Roy Buchanan was a consummate guitarist’s guitarist who influenced countless contemporaries and latter day disciples, including Jeff Beck, Robbie Robertson, Billy Gibbons, and Danny Gatton. With his mastery of chicken pickin’, violin-like volume swells, and screaming pinch harmonics, he spoke through the instrument like few players have before or since.
The DVD begins with “Roy’s Bluz,” a slow tune whose lyrics tell an evil tale of betrayal and revenge. During the solo, Buchanan combines rapid right hand tremolo picking with over the fingerboard fretting to execute a manic staccato run. Later, he takes a drink of beer while yawning with a look of detached amusement as his left hand articulates an effortless legato lick.
Next is “Soul Dressing,” a funky Booker T. & the MG’s minor key instrumental. Bass player John Harrison and drummer Byrd Foster do their best Donald “Duck” Dunn and Al Jackson impressions, while Malcolm Lukens adds Booker T. Jones approved organ grinding and Buchanan solos like Steve Cropper on steroids.
Buchanan and the band mellow down easy on an instrumental version of Don Gibson’s “Sweet Dreams.” Meandering through the major key melody, Roy pulls touch harmonics and behind the nut bending from his endless bag of tricks to hypnotize the audience into a dreamlike trance with this bittersweet, lyrical lullaby.
The mood turns deadly serious with “Hey Joe,” a dark, dramatic, re-imagined rendition of the classic rock standard made famous by Jimi Hendrix. Buchanan shows his sense of humor with an oriental phrase during the verse that momentarily breaks the tension. His solo starts slowly, increases in intensity, and finishes with a flourish while the crowd cheers its approval. Roy tacks on a coda with the riff from “Foxey Lady,” a nod to the genius of the Stratocaster master.
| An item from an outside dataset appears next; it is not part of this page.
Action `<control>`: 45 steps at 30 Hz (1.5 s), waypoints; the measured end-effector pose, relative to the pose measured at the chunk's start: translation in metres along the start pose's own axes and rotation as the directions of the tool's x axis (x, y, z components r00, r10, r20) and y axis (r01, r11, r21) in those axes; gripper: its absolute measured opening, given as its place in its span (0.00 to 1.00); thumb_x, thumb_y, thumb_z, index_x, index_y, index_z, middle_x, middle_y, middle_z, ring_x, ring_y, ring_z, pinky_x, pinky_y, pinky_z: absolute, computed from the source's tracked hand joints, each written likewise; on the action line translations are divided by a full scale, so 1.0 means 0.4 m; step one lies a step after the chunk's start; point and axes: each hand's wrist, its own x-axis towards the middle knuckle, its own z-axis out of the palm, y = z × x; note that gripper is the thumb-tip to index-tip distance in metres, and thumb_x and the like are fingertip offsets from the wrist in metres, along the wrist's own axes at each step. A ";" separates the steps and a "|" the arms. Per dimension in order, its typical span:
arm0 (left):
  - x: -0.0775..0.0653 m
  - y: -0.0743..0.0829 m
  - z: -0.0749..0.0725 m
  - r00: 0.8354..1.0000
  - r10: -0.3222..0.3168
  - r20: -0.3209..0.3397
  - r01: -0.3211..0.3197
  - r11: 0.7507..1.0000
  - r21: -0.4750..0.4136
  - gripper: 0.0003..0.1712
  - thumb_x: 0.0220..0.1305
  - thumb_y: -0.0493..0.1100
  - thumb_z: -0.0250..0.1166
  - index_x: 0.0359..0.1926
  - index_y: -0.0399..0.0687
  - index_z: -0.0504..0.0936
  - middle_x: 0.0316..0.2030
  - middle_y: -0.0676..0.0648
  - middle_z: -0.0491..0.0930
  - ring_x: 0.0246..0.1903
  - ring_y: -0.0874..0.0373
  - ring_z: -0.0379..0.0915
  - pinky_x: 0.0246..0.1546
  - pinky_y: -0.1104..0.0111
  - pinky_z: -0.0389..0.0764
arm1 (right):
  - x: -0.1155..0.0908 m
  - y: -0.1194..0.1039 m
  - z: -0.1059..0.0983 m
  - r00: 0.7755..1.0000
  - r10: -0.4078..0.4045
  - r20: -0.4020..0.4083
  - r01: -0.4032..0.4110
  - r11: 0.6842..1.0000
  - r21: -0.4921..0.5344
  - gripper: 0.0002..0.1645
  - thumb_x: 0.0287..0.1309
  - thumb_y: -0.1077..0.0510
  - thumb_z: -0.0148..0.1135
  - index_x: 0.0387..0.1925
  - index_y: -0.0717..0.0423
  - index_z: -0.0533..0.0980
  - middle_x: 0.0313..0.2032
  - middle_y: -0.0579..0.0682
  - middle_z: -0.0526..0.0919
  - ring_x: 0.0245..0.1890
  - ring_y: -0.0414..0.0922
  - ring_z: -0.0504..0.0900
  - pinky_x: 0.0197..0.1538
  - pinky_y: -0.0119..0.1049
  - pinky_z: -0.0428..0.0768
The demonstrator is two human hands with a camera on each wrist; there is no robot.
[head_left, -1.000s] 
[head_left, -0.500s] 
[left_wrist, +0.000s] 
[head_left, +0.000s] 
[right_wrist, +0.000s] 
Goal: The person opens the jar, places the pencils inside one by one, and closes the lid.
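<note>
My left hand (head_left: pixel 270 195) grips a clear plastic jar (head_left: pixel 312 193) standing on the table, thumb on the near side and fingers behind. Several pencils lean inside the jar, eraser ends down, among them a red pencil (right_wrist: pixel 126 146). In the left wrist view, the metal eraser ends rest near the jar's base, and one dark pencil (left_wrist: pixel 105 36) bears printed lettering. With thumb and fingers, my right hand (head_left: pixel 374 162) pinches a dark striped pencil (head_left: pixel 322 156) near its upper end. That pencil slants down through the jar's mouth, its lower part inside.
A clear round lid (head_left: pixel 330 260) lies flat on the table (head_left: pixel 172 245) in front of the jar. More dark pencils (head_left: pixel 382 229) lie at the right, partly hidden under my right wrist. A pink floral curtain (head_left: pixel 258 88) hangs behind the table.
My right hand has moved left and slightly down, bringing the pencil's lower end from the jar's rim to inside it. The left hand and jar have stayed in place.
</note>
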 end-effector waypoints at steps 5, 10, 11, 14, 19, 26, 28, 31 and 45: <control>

“The Messiah Will Come Again” starts with a soft-spoken introductory sermon. Then the captive congregation applauds in recognition as Roy breaks into the song’s beautiful, haunting melody. Buchanan displays his full range of technique and emotion, employing soulful bends, otherworldly vibrato, and an off the fretboard cascade of chromaticism to punctuate this spiritual psalm of Telecaster transcendence.
While he didn’t receive the recognition deserving of his incredible talent, “Live from Austin Texas” serves as a testament to Roy Buchanan’s contributions to the guitar vocabulary, earning him the title of “The World’s Greatest Unknown Guitarist.”